Regarding decoding the byte streams into higher-level data structures (which is what I understand from your “highly structured byte streams”) then this library offers you nothing more than what {In,Out}_channel do – well it offers even less because you don’t get to choose the size of what you read or get to write (for memory efficiency). Buffering structure should be layered on top and can be quite minimal (for example as mentioned above an UTF-8 byte stream decoder can work directly on a stream’s byte slices without copying, except for a 4 byte buffer for those encoded Unicode character that may span two slices).
Ok so no you don’t get direct easy support to parse binary formats. But I don’t really see them as different from parsing UTF-8 based textual formats.
Basically you need here a decoding structure that holds the current slice and then a few primitives to read fixed size integers (or more generally make sure n bytes can be read) and handle reads that overlap two slices (I did this a long time ago in this DICOMM non-blocking bytes reading abstraction). Once you have your primitives it’s all direct style read_uint16, read_uint64, and beneath you work directly over the stream slices, eschewing copies except for overlapping reads.

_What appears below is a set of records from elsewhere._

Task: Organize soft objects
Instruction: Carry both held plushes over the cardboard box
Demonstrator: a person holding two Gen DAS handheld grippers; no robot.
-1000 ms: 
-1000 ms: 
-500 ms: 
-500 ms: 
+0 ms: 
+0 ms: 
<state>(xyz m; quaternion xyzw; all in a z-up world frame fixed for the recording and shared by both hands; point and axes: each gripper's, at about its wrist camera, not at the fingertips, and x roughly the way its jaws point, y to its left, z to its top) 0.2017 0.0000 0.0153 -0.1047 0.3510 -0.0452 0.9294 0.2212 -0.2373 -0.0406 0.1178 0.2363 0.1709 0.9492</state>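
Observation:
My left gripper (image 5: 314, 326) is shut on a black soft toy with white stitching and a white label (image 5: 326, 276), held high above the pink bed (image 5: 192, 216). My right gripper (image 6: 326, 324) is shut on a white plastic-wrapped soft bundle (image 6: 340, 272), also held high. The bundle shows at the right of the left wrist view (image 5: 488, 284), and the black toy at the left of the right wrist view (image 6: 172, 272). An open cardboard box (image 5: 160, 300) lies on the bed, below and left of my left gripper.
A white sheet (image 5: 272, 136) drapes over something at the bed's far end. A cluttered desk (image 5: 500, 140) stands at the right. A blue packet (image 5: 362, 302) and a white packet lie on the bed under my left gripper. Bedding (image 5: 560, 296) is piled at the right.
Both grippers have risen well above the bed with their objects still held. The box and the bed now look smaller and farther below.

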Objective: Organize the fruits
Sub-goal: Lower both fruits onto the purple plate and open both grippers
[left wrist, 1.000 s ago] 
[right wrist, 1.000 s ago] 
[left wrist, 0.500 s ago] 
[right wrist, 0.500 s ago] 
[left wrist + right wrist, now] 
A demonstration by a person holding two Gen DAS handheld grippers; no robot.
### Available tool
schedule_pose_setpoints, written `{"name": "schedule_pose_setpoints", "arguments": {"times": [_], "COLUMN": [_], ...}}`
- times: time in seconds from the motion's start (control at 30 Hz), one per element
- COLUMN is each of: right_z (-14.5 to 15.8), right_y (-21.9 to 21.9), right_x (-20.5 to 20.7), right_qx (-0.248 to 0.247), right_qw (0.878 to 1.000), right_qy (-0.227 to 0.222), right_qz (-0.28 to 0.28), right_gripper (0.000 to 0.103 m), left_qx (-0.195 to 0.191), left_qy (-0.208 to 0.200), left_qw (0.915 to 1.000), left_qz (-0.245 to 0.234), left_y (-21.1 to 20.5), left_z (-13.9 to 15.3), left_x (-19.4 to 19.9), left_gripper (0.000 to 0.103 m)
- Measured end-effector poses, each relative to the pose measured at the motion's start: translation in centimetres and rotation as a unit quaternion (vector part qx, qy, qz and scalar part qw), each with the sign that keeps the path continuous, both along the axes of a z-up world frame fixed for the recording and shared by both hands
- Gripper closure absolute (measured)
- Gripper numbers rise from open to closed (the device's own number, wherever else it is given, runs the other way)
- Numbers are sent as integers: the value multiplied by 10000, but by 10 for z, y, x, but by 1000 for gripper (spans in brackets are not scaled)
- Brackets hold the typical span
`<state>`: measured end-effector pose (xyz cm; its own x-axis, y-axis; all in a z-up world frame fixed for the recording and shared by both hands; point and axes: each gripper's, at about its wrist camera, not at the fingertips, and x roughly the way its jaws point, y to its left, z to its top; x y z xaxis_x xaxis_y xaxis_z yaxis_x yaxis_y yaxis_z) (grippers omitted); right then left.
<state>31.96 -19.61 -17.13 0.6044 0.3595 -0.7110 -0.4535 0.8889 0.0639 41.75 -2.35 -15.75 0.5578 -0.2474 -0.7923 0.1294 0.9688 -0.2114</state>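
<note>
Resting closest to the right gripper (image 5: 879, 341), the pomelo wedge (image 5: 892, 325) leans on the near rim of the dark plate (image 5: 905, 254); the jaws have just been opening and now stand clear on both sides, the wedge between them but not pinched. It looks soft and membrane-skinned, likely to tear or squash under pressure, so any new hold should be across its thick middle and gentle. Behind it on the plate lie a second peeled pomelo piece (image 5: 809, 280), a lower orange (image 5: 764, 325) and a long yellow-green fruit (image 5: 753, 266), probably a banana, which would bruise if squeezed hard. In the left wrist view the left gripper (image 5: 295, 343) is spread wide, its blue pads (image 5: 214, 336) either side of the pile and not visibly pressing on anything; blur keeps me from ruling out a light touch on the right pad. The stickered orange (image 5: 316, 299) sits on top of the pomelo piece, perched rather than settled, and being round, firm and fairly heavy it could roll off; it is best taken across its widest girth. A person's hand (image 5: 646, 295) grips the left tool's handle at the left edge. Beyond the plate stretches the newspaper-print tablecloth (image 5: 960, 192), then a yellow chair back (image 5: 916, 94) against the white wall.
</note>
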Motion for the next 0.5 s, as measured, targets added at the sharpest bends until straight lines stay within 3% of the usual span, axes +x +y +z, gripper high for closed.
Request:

ZIP is a little bit different because in ZIP you need to seek if you want to work in a streaming fashion.
I think that formats that need seeking can be handled by giving a function say seek: int -> unit and functions reader and writer that gives you a reader or writer that start pulling and pushing bytes from the seeked point. I refrained for now to introduce Bytes.Seekable.t structure, but having a type for that could be eventually a good idea (if only to share the code that creates them from an In_channel, fds or whatever IO abstraction you deal with).
The idea is that for example in the case of ZIP you would have a handle on an archive abstraction that has a seek function. Now after having seeked and parsed a central directory a function like Zipc.File.to_binary_string would simply seek at the right place and return a decompressing reader from the seeked point.
Another library in the same space is my iostream, which uses objects to provide modular, buffered and unbuffered, optionally seekable versions of the stdlib channels.
Unlike bytesrw however, iostreams are resources and provide a close
method (and possibly a flush as well for buffered writers). The rest
is similar, including the possibility of applying compression to a
stream.
Hopefully one of these abstractions makes it one day into the stdlib,
but I’m also not holding my breath.